Antifa have its problems, but who doesn’t? And what good is it to mute their holy outrage by picking the speck out of their eye? I’ve often wondered about the question of violence against fascism and injustice. I really do believe it is an expression of holy anger. I personally disagree with it, but it’s too easy to point out the sin in my brother or sister’s actions and consequentially invalidate everything they are doing. I don’t want to be a pious Anabaptist fundamentalist, as if nonviolent ideology is what will save me.
My friend remarked about this very kind of judgment, the fundamentalist judgment we do to ourselves too often. We are made by God and God loves us. Every imperfection we have God can fix. We move with God, we grow closer to God, and we are made whole. God is the author of our wholeness. In the current age, God needs our imperfection for his power to work. Like Paul said, God’s grace is made perfect in our weakness.
These days I am looking for where God is and it’s clear to me that he is among us. Part of the clarity comes from activists resisting police brutality and white supremacy.
It is always interesting to me that when the powers that be are threatened by a little rebellion among the people, all the state apologists, the ones who defend the military’s violence internationally and the police’s violence locally, start quoting King and Gandhi when they talk about nonviolence. Every Republican is a genuine Anabaptist when it comes to defending the state, it seems. Nonviolence then becomes weaponized against resisting. I’m not a Nazi puncher and I don’t recommend it, but we have to be cautious to not use our conviction toward nonviolence as a way to deafen the creation’s groaning against injustice.
To be fair, those of us advocating for nonviolence are often treated as children who haven’t thought hard enough to be at the adult’s table.
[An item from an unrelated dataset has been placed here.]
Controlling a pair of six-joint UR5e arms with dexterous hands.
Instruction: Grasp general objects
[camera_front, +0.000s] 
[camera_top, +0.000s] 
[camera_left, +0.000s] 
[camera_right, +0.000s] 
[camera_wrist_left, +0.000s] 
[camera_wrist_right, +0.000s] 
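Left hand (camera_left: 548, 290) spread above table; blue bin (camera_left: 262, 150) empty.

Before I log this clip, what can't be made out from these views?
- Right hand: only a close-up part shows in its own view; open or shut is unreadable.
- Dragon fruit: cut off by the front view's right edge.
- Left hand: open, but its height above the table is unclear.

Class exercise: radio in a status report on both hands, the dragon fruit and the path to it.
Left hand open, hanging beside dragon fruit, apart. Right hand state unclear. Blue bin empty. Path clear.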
But for this issue, among conservative and liberal circles, nonviolence is given a major seat at the table. It's in fact the preferred response of the state for its citizens. Hence the deafening dialogue about "both sides."
The people not given a seat at the table are then people that white supremacists clearly oppress and spew hate. I'm empathetic toward those who are enraged because they express their outrage in a way that many liberal nonviolent advocates do not. State-supported nonviolence, which Trump would gladly affirm, removes the teeth from nonviolence and makes pacifism simply passivity.
Antifa is a disorganized movement that is reacting to the hate that is so cavalierly demonstrated by white nationalists and defended by the current administration. I feel sympathetic to their anger, but disagree with their action from a spiritual and a political point of view. But spending my time criticizing their efforts as “equally bad” to the white nationalist’s side surely misses the big point. Furthermore, it overshadows the good work they are actually doing.
I am much more likely to agree with their rage and anger and personally convince them to use other means. We can debate how effective those means are or aren’t, but the Gospel truth is best delivered personally. Once we start thinking of our faith as a matter of principals and propositions, we remove the incarnation from it. Once we separate the lived experience in our bodies with our thoughts, we can actually drift gnostic. We need to deliver the truth personally, anyway. And part of that is pointing out what our brothers and sisters are doing right.
I think Antifa activists are close to God’s anger and very well may like to explore more about God in community. I am empathetic to their rage and I think they might listen to me.
So rather than weaponizing nonviolence, pointing our sin on “both sides,” and sitting smugly as holier than thou, I am moved to self-examine my own sin, while also pointing how my brother or sister is close to Jesus already. I hope I can help someone actually take a next step of faith. We can keep building with Jesus, who ushers in both peace and justice.